(WORK TO COMPLETE)
Below is a listing; restate from it, character for character, the lines beginning at the line holding "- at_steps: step" and ending at the line holding "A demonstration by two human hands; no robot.", both included.

----

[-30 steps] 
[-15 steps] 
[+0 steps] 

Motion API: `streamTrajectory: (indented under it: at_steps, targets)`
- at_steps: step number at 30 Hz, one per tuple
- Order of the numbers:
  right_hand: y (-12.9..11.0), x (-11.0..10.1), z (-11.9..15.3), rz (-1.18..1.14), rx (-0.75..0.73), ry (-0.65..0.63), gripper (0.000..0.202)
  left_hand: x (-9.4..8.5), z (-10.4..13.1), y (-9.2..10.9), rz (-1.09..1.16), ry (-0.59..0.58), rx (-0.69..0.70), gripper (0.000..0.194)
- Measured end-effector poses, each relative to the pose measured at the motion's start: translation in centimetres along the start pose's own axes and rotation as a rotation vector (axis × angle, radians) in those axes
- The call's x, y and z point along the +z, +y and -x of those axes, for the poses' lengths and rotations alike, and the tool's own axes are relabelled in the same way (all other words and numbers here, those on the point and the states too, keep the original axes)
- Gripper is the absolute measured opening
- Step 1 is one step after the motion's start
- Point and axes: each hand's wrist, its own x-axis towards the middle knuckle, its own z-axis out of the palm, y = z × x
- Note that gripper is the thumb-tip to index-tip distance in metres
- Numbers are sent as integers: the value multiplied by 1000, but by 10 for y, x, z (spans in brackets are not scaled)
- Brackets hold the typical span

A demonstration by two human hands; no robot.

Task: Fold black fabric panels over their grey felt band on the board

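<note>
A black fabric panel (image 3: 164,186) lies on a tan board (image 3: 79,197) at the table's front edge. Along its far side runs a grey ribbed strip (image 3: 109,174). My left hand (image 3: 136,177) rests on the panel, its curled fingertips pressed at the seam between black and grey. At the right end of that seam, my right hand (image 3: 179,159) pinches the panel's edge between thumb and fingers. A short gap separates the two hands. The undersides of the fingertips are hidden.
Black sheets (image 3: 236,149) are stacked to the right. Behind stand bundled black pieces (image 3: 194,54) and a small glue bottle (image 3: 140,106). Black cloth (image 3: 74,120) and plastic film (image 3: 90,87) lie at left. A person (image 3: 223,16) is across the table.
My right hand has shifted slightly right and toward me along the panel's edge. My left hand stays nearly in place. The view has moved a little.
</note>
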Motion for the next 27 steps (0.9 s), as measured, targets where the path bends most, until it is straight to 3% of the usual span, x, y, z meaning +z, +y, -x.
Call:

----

(SOLUTION BELOW)
- at_steps: step number at 30 Hz, one per tuple
- Order of the numbers:
  right_hand: y (-12.9..11.0), x (-11.0..10.1), z (-11.9..15.3), rz (-1.18..1.14), rx (-0.75..0.73), ry (-0.65..0.63), gripper (0.000..0.202)
  left_hand: x (-9.4..8.5), z (-10.4..13.1), y (-9.2..10.9), rz (-1.09..1.16), ry (-0.59..0.58), rx (-0.69..0.70), gripper (0.000..0.194)
- Measured end-effector poses, each relative to the pose measured at the motion's start: translation in centimetres along the start pose's own axes and rotation as a rotation vector (axis × angle, radians) in those axes
- The call's x, y and z point along the +z, +y and -x of those axes, for the poses' lengths and rotations alike, and the tool's own axes are relabelled in the same way (all other words and numbers here, those on the point and the states too, keep the original axes)
- Gripper is the absolute measured opening
- Step 1 is one step after the motion's start
- Point and axes: each hand's wrist, its own x-axis towards the middle knuckle, its own z-axis out of the palm, y = z × x
- Note that gripper is the thumb-tip to index-tip distance in metres
- Numbers are sent as integers: the value multiplied by 1000, but by 10 for y, x, z (spans in brackets are not scaled)
- Brackets hold the typical span

A demonstration by two human hands; no robot.

The output has been completed.